In concluding remarks, Dr. Robert K. Stoelting said that he heard a consensus from the entire workshop and its speakers: the pulse oximeter tone has unanimous support with some caveats. He recognized greater difficulty in getting consensus on the additional standard for at least one other audible physiologic data alarm. He thought that we should not specify who in the operating theater is required to hear the tone. Although we should be flexible to evolving technologies, Stoelting said, we should still address our current technology now and change the standard in the future, as needed.

On the following day, the APSF Executive Committee drafted their audible alarms recommendation for consideration by those organizations that produce standards, guidelines, and practice advisories in anesthesia. That recommendation is as follows:

“When the pulse oximeter is utilized, the variable pitch pulse tone and the low threshold alarm must be audible.
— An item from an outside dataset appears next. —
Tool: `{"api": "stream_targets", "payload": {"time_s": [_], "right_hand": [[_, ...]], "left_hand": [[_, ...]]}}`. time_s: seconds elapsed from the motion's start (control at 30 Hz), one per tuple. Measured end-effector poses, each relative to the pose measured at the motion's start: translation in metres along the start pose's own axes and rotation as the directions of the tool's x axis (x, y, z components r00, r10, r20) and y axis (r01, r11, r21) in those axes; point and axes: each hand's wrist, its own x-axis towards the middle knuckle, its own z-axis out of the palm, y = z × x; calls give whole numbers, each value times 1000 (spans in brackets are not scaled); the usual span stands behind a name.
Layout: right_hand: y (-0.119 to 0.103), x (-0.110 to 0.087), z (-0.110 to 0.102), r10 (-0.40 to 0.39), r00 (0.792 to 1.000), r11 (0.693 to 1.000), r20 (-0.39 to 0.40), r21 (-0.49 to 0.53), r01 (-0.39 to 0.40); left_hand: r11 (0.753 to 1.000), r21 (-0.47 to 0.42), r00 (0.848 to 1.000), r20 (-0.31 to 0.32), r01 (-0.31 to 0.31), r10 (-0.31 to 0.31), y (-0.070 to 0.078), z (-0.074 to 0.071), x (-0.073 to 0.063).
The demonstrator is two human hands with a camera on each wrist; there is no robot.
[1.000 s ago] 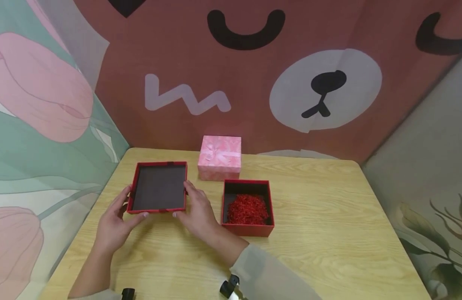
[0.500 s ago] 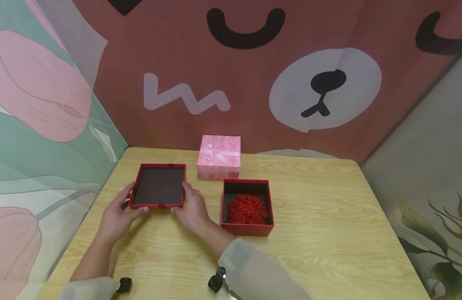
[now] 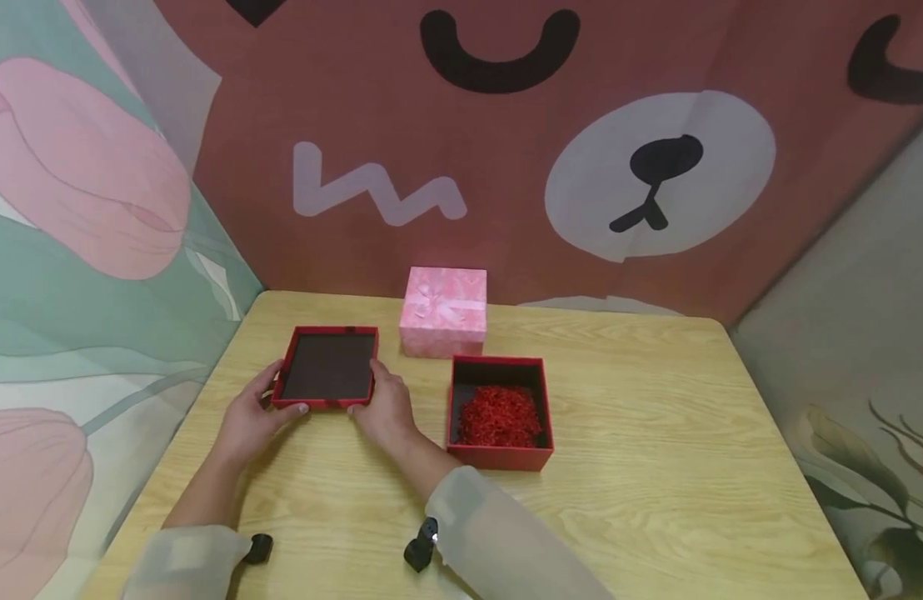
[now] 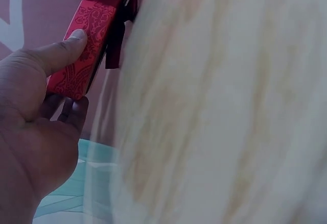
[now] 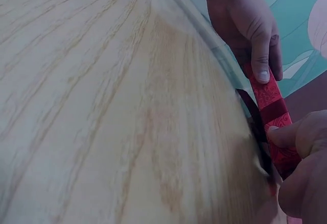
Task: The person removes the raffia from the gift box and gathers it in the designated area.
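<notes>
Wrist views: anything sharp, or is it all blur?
Left wrist: table a pale, soft smear; left hand and red lid pattern fairly clear. Right wrist: wood grain readable but soft; red lid and right hand dim at the frame edge. Head view is sharp.

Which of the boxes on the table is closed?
The pink box at the back, with its lid on. The red box stands open with shredded paper inside.

Pink box [image 3: 444, 310] blocks behind; open red box [image 3: 500, 412] blocks right.
</notes>
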Motion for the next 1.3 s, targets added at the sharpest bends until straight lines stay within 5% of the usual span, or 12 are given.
{"api": "stream_targets", "payload": {"time_s": [0.87, 1.3], "right_hand": [[-1, -5, -3, -5, 1000, 1000, 20, 30, 4], [-3, -15, -16, -71, 996, 994, 52, 88, 66]], "left_hand": [[995, -27, 994, 44, 96, -95, 1, 4, 5], [999, -33, 1000, 24, 16, -15, 6, 0, 4]]}}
“When capnography is utilized, a capnograph alarm for hypoventilation must give an audible signal.”

To date, APSF is aware that committees in the American Society of Anesthesiologists and the American Association of Nurse Anesthetists are considering these recommendations.


Dr. Michael Olympio, MD, is a Professor of Anesthesiology and Vice Chair for Education at Wake Forest University School of Medicine. He also serves as Chair of the APSF Committee on Technology.